The length of any instruction on the 68k can be determined by looking at the first 32 bits. That's pretty good. The variable length instructions are not that much of a problem in reality while they save cache and improve ease of programming.

The whole point of parallel decodes is that you can decode the first and second at the exact same time. If you have to look at the first to see what the length is, then you've failed. You need fixed length, then you can split the instruction cache so that odd/even instructions can be accessed simultaneously.
 
Thumb2 sounds slower:
 
 

"The best options for armv7-a, thumb-2 and thumb-1 and overall:

• The best is -O3 -funroll-loops -marm -march=armv5te -mtune=cortex-a8
• The best armv7-a is -O3 -funroll-loops -marm -march=armv7-a -mtune=cortex-a8 at 95.2 % of overall best
• The best Thumb-2 is -O3 -funroll-loops -mthumb -march=armv7-a -mtune=cortex-a8 at 88.7% of overall best
• The best Thumb-1 is -O2 -mthumb -march=armv5te -mtune=cortex-a8 at 64.4% of overall best"

With PPC we can run powerup/warpup software, implementing arm is boring.

[psxphill]

The Superscaler 68060 averages better than 1 instruction per cycle. A good assembler programmer should be able to average about 2 instructions per cycle in some code. This means that the 68060 is able to decode in parallel with variable length instructions.

68060 can despatch two instructions at the same time, I don't think it decodes them at the same time.
 
"The superscalar micro-architecture actually consists of two distinct
parts: a four-stage instruction fetch pipeline (IFP) responsible for
accessing the instruction stream and dual four-stage operand execution
pipelines (OEPs) which perform the actual instruction execution. These
pipeline structures operate in an independent manner with a FIFO instruction
buffer providing the decoupling mechanism."
 
I don't believe it can sustain 2 instructions per cycle for long before the fetch pipeline runs dry & that is if you can even find worthwhile work to do in instructions that can run in parallel.
 

The ARM CPU on the FPGA Replay is most likely busy serving the FPGA with disc emulation and doesn't have the code space to do much else. The transfer capacity to the FPGA may also be a serious bottleneck.

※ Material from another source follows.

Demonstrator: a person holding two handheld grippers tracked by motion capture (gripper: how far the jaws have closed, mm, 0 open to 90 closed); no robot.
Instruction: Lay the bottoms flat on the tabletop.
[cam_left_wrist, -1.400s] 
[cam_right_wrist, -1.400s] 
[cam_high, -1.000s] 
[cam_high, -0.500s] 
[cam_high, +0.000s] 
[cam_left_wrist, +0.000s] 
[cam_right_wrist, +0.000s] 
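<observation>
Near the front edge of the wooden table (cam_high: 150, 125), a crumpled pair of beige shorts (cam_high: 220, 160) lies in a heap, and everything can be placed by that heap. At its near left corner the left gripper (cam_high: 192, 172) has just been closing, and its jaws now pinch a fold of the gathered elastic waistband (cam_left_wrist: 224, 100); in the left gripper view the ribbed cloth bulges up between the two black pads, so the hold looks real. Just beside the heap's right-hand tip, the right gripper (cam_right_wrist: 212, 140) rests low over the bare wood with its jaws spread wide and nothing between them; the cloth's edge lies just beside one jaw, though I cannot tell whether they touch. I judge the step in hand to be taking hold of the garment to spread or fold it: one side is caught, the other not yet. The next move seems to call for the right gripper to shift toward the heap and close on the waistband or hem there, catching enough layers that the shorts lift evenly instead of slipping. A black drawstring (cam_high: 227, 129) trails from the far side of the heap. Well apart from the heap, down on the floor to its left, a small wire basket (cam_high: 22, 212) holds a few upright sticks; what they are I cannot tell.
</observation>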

Even so, the ARM is a SOC. If you want to use it for emulation then you'd need to be able to configure it's memory map. Maybe you could do it with MMU tricks, but it's not really in the spirit of the FPGA arcade.

[psxphill]

Which will cause incompatabilities..

Yeah, any design that allows you to write software that won't run on a real amiga is very bad thing. Anyone who wants something new would find a PC more suitable, you could even run AROS on it.

[psxphill]

You said "any design that allows you to write software that won't run on a real amiga is very bad thing."
 
This means PCs are bad because its a design "that allows you to write software that won't run on a real amiga"
 
Then you tell ppl to buy a PC.
 
You are not making any sense.

I'm glad you admitted that you don't understand my point. It proves beyond any doubt just what I've been dealing with.
 
I'd explain it, but you either couldn't understand or you are trolling.
 

The M68060 dispatches, decodes, executes, completes and writes the results of 2 instructions at the same time.

It's pipelined, while it can dispatch an instruction in 1 clock cycle and execute an instruction in 1 clock cycle. They aren't the same instruction that it's doing, you don't notice that from the point of view of the program until you get a mis-predicted branch.

[psxphill]

In any case: "Reserved" means "Reserved so we can use them".

No, reserved means you can't use them. Especially for ones that raise invalid instruction exceptions that programs trap. There is software that uses the reserved line-a exceptions for example.
 
http://forums.sonicretro.org/index.php?showtopic=24409
 
If you don't care about compatibility then go ahead and add instructions that will make it not work properly, but then why do you want 680x0?